[[ Supplied information open ]]
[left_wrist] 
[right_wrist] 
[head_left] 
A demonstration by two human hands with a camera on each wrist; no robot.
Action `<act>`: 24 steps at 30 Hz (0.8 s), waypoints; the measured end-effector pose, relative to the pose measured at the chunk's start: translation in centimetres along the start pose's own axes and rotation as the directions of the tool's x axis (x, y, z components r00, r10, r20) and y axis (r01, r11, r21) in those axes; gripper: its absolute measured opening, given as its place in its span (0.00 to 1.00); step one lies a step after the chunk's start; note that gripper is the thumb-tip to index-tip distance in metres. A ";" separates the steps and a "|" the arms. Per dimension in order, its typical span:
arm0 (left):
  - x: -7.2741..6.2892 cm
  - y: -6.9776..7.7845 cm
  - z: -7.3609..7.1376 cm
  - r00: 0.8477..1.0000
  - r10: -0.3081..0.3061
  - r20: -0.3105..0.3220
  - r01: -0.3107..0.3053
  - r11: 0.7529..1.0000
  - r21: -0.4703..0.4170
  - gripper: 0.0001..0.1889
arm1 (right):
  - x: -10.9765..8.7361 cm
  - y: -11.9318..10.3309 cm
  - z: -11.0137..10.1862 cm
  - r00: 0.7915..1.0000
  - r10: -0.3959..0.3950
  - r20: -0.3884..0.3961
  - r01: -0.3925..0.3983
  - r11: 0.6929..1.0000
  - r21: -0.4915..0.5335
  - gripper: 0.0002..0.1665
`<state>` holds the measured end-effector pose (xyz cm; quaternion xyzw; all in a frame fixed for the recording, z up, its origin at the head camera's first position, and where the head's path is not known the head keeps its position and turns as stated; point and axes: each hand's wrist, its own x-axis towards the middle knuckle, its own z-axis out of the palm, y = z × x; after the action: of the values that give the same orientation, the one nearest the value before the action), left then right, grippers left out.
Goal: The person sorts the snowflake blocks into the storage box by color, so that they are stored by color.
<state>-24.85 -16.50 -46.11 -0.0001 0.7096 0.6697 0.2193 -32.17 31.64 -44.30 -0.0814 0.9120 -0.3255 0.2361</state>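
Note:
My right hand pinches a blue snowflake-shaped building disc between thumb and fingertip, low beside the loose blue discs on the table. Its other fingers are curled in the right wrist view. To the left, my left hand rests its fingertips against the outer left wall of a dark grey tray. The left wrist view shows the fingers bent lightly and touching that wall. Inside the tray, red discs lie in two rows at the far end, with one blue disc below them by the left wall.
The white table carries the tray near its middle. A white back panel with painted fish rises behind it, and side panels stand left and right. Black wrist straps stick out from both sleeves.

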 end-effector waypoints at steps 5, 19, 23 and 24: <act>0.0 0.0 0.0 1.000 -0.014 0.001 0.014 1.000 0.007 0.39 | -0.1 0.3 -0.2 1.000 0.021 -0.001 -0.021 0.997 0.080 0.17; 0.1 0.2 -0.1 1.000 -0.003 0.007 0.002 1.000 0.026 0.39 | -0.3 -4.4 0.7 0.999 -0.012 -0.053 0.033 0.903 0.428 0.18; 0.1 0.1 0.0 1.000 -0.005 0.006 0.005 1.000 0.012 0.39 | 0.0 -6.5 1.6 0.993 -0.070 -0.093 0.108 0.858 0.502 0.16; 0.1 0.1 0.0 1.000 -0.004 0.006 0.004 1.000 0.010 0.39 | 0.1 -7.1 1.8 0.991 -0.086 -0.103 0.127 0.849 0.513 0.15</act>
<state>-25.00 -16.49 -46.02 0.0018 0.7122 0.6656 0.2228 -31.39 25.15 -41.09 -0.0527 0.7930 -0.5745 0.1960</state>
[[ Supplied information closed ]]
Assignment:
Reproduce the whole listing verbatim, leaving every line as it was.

Exercise answer:
[left_wrist] 
[right_wrist] 
[head_left] 
A demonstration by two human hands with a camera on each wrist; no robot.
Action `<act>`: 24 steps at 30 Hz (0.8 s), waypoints; the measured end-effector pose, relative to the pose measured at the chunk's start: translation in centimetres along the start pose's own axes and rotation as the directions of the tool's x axis (x, y, z components r00, r10, r20) and y axis (r01, r11, r21) in those axes; gripper: its absolute measured opening, given as its place in its span (0.00 to 1.00); step one lies a step after the chunk's start; note that gripper is the thumb-tip to index-tip distance in metres. A ";" separates the steps and a "|" the arms. Per dimension in order, its typical span:
arm0 (left):
  - x: -7.2741..6.2892 cm
  - y: -6.9776..7.7845 cm
  - z: -7.3609..7.1376 cm
  - r00: 0.8477..1.0000
  - r10: -0.3081..0.3061
  - r20: -0.3105..0.3220
  - r01: -0.3107..0.3053
  - r11: 0.7529..1.0000
  - r21: -0.4703..0.4170
  - gripper: 0.0001..0.1889
arm1 (right):
  - x: -10.9765..8.7361 cm
  - y: -11.9318..10.3309 cm
  - z: -11.0137..10.1862 cm
  - r00: 0.7915..1.0000
  - r10: -0.3959..0.3950
  - r20: -0.3884..0.3961
  - r01: -0.3925..0.3983
  - r11: 0.6929..1.0000
  - r21: -0.4915..0.5335
  - gripper: 0.0002..0.1665
`<state>` holds the measured end-effector pose (xyz cm; quaternion xyzw; all in a frame fixed for the recording, z up, its origin at the head camera's first position, and where the head's path is not known the head keeps its position and turns as stated; point and axes: each hand's wrist, its own x-axis towards the middle knuckle, its own z-axis out of the palm, y = z × x; after the action: of the values that give the same orientation, the one nearest the value before the action), left then right, grippers left out.
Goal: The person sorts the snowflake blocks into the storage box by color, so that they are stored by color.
<state>-24.85 -16.50 -46.11 -0.0001 0.7096 0.6697 0.2193 -32.17 31.64 -44.30 -0.0814 0.9120 -0.3255 0.2361</state>
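Note:
My right hand pinches a blue snowflake-shaped building disc between thumb and fingertip, low beside the loose blue discs on the table. Its other fingers are curled in the right wrist view. To the left, my left hand rests its fingertips against the outer left wall of a dark grey tray. The left wrist view shows the fingers bent lightly and touching that wall. Inside the tray, red discs lie in two rows at the far end, with one blue disc below them by the left wall.
The white table carries the tray near its middle. A white back panel with painted fish rises behind it, and side panels stand left and right. Black wrist straps stick out from both sleeves.
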
 end-effector waypoints at steps 5, 19, 23 and 24: <act>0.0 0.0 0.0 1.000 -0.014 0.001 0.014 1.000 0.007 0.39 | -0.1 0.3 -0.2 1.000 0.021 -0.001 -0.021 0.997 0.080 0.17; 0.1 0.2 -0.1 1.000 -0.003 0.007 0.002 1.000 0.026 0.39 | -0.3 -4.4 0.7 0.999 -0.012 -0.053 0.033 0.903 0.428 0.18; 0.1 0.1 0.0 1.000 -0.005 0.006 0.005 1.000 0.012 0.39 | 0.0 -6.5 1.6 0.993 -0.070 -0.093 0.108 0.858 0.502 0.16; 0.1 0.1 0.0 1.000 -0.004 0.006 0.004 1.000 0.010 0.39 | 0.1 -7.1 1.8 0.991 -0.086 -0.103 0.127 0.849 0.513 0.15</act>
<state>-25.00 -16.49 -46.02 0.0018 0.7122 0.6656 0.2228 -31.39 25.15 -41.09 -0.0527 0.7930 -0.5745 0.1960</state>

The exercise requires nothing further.